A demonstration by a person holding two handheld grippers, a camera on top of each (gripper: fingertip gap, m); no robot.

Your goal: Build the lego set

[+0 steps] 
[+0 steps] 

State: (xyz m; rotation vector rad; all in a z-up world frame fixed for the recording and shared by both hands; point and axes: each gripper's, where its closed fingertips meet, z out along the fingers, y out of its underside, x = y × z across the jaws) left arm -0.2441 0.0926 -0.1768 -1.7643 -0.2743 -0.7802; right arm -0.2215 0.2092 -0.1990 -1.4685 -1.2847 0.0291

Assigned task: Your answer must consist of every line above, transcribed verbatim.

Answer section:
A demonstration by a person holding two handheld grippers, a camera on top of each (gripper: fingertip gap, m); no robot.

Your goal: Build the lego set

[+0 steps] 
[+0 steps] 

State: (xyz m; rotation vector rad; all in a z-up world frame fixed for the recording and shared by both hands; point and axes: each gripper's, where its closed fingertips meet, z out along the fingers, y out of its underside, x = y × z across the jaws) left arm -0.2441 0.0926 -0.1768 -1.7643 -0.2743 -0.7802; right arm -0.2215 0.2092 -0.1990 -1.4685 -1.2847 0.0291

Work on the exercise is complete.